Curitiba – O lucro líquido acumulado pela Copel nos nove primeiros meses de 2008 atingiu a cifra de R$ 899 milhões, o que significa crescimento de 13,2% sobre os resultados alcançados no mesmo período do ano passado, de R$ 794,4 milhões. A rentabilidade sobre o patrimônio líquido da empresa foi de 12,7% e sua capacidade de geração de caixa – medida pelos lucros antes de impactados por juros, impostos, depreciação e amortização – chegou a R$ 1,477
bilhão.
  O resultado está diretamente ligado ao crescimento do consumo de energia elétrica no Paraná, que registrou expansão de 6,6% de janeiro a setembro deste ano comparado com o mesmo período de 2007. Refletindo o crescimento do consumo, a receita operacional líquida da Copel aumentou 6% em relação ao ano passado, atingindo R$ 4,056 bilhões. A receita operacional líquida é o resultado apurado pela empresa principalmente com a venda e distribuição de eletricidade, deduzidos os impostos, encargos e tributos.

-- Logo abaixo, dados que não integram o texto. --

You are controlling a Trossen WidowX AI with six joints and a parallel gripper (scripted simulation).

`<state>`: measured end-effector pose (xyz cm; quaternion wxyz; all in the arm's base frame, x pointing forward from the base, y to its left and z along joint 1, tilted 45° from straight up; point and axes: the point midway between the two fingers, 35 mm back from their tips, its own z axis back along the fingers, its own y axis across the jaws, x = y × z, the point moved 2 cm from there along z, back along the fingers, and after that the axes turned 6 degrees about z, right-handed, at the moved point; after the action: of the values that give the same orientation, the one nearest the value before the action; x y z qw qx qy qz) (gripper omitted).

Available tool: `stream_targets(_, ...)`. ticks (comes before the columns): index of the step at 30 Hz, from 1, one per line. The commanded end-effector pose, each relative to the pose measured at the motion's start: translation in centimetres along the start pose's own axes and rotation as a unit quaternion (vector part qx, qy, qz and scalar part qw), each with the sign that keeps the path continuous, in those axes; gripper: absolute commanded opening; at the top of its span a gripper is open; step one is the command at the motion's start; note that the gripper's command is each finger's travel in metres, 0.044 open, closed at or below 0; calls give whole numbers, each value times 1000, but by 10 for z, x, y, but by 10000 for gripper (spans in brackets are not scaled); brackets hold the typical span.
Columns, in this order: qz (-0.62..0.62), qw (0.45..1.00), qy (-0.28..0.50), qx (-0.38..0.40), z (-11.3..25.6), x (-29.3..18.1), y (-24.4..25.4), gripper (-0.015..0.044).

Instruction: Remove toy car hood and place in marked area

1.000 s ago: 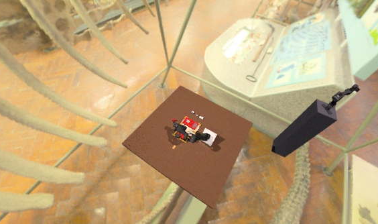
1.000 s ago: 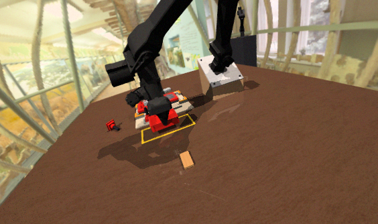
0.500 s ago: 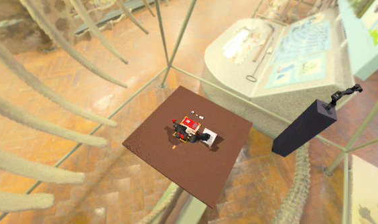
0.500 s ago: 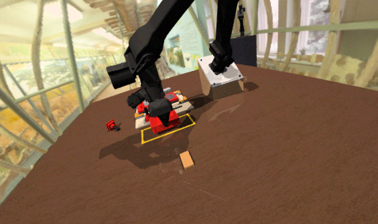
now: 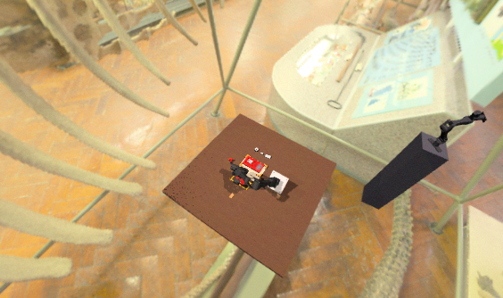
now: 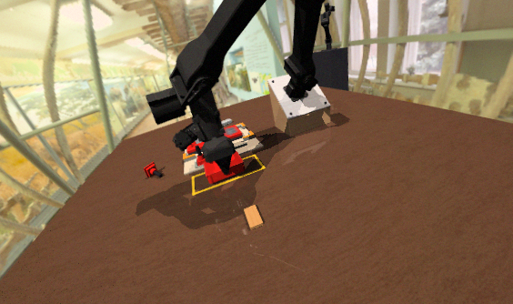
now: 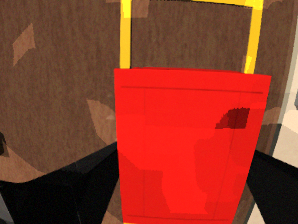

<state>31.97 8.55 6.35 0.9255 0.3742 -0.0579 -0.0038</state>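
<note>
The red hood [image 6: 214, 174] [image 7: 185, 150] is between the fingers of my gripper [image 6: 225, 164] [image 7: 182, 151], which is shut on it by its two sides. The hood is over the yellow outline of the marked area [image 6: 193, 186] [image 7: 125, 40], low over the table; whether it touches the table cannot be told. In the wrist view the outline runs on beyond the hood's far edge, and its near part is mostly hidden. The toy car [image 5: 254, 163] [image 6: 251, 146], cream and red, stands right beside the marked area, partly behind my arm in the exterior view.
An orange block [image 5: 231, 195] [image 6: 253, 217] lies in front of the marked area. A small red part [image 5: 231, 160] [image 6: 150, 170] with a dark stem lies left of the car. Small white parts [image 5: 267, 156] lie behind the car. My arm's box-shaped base mount [image 6: 312, 102] stands to the right.
</note>
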Motion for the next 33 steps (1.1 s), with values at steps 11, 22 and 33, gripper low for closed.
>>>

  Para o presidente da concessionária, Rubens Ghilardi, o bom desempenho da Copel está diretamente vinculado ‘‘ao bom momento’’ de toda a economia do Paraná. ‘‘Até o final do mês de setembro, o ano de 2008 vinha sendo marcado por intenso crescimento em todos os setores, verdade confirmada pela freqüente divulgação de indicadores positivos como a geração de novos empregos formais, a intensificação das atividades industriais, boas safras e o aquecimento das vendas no comércio’’, interpreta o executivo. ‘‘Em razão disso e, também, do aumento de renda da população e abundante disponibilidade de crédito, houve significativo acréscimo no consumo de energia elétrica.’’
  Durante os primeiros nove meses de 2008, a Copel contabilizava investimentos de R$ 537,8 milhões no reforço, ampliação e modernização do sistema elétrico paranaense e, também, na expansão do seu sistema de telecomunicações. A maior parte dos recursos foi destinada à atividade de distribuição, onde foram investidos R$ 350,9 milhões. Em geração e transmissão, os investimentos foram de R$ 63,3 milhões e em telecomunicações, de R$ 13,6 milhões. No setor de participações, o investimento de R$ 110 milhões refere-se à aquisição no mês de janeiro de 30% do capital da Dominó Holdings.
  Ao final de setembro, o endividamento da Copel totalizava R$ 1,939 bilhão, o equivalente a 24,3% do seu patrimônio líquido de R$ 7,977 bilhões – um dos menores percentuais do setor elétrico brasileiro.